WORK TASK: Exactly the lines below from the line with "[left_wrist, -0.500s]" through the line with "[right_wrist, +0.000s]" must make up the answer, both ends included and pictures left out.

(Collection entries)
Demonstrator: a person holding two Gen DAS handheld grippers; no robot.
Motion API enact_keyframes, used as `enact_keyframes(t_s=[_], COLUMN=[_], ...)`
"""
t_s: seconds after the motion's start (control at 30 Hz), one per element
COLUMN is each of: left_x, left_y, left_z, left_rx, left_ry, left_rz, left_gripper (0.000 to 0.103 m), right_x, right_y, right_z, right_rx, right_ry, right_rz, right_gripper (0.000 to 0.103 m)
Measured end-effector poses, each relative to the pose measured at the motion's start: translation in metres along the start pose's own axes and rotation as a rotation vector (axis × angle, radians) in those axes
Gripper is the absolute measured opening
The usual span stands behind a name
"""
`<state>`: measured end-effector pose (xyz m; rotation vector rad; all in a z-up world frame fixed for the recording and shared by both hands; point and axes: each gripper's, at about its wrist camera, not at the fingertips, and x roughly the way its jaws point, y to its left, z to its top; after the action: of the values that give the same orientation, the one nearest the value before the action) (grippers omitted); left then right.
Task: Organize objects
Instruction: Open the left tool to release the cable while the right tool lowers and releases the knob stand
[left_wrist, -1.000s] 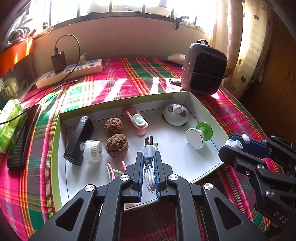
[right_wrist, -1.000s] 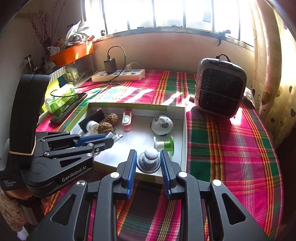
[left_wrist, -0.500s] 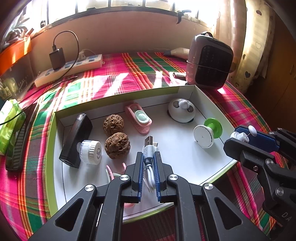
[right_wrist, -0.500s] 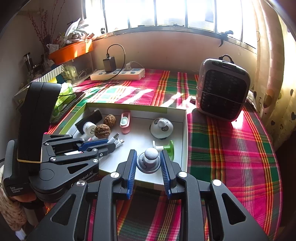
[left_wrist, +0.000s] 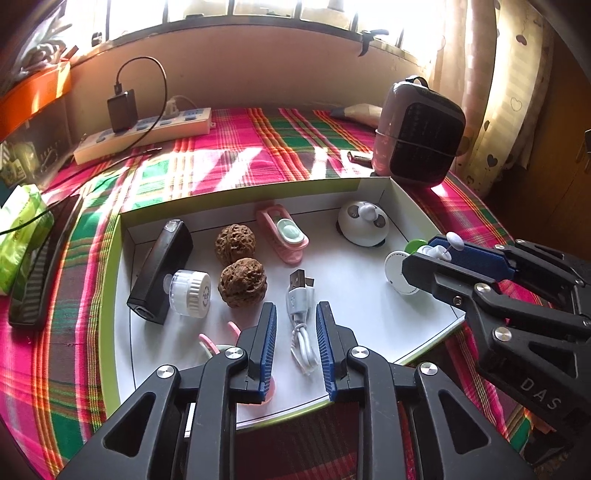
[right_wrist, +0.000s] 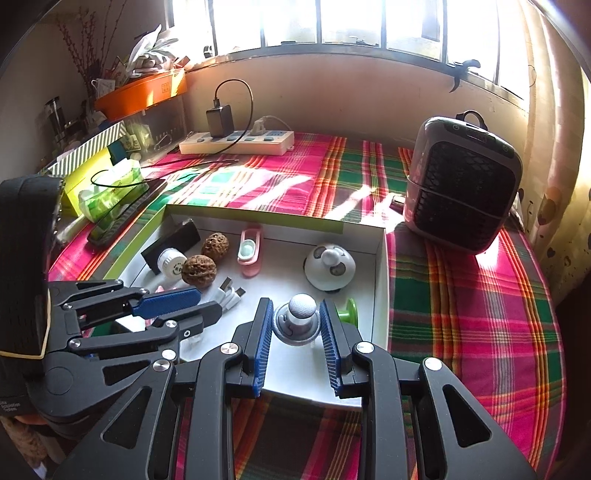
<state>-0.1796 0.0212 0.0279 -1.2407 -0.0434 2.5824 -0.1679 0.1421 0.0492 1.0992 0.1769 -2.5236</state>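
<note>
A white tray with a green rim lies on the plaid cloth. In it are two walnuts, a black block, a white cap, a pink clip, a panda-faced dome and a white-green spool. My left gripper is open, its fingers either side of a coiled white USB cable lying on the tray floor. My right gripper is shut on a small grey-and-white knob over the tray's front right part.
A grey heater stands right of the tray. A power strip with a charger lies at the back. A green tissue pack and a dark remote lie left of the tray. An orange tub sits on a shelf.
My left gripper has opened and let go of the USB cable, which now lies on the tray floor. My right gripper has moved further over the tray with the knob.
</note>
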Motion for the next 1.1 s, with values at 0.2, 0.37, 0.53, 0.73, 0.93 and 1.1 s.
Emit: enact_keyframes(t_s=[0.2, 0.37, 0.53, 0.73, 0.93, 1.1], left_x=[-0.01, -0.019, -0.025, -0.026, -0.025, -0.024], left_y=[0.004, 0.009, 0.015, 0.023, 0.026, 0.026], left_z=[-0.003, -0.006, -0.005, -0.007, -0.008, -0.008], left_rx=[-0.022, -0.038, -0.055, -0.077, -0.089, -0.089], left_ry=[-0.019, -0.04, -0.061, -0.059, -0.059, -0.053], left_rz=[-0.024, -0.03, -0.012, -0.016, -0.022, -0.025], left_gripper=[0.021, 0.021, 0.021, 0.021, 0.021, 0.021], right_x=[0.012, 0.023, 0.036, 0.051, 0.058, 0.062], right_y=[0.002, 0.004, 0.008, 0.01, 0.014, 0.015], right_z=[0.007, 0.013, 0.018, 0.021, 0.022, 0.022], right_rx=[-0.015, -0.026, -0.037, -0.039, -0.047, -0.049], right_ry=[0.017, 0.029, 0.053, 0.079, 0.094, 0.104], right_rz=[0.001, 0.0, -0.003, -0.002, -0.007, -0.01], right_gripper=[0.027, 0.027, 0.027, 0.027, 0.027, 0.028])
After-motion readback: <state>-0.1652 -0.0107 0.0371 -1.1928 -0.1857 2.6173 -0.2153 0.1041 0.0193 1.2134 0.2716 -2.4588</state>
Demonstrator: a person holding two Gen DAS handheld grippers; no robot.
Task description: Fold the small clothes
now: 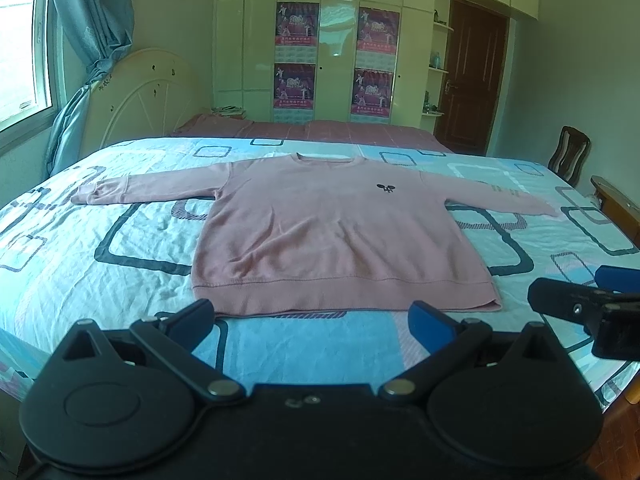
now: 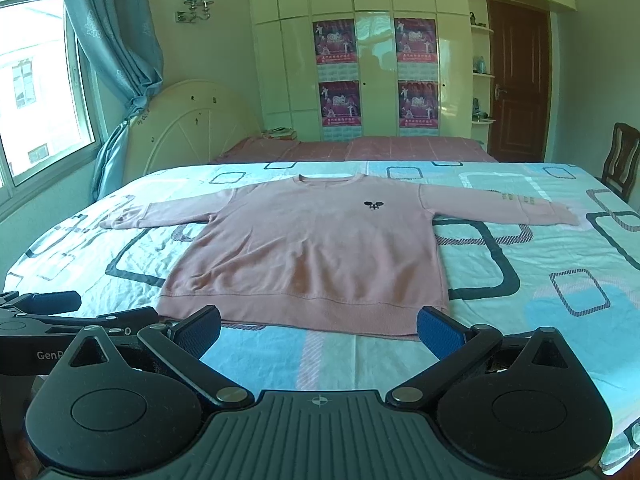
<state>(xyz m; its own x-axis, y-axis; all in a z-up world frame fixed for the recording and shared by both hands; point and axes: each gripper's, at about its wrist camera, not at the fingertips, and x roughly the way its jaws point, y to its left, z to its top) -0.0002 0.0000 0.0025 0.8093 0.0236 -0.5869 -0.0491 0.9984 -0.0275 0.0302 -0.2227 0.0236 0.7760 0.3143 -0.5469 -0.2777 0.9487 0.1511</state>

TASK ANSWER:
[left_wrist, -0.500s] 
[right_wrist, -0.500s] 
[left_wrist, +0.000s] 
[right_wrist, +0.000s] 

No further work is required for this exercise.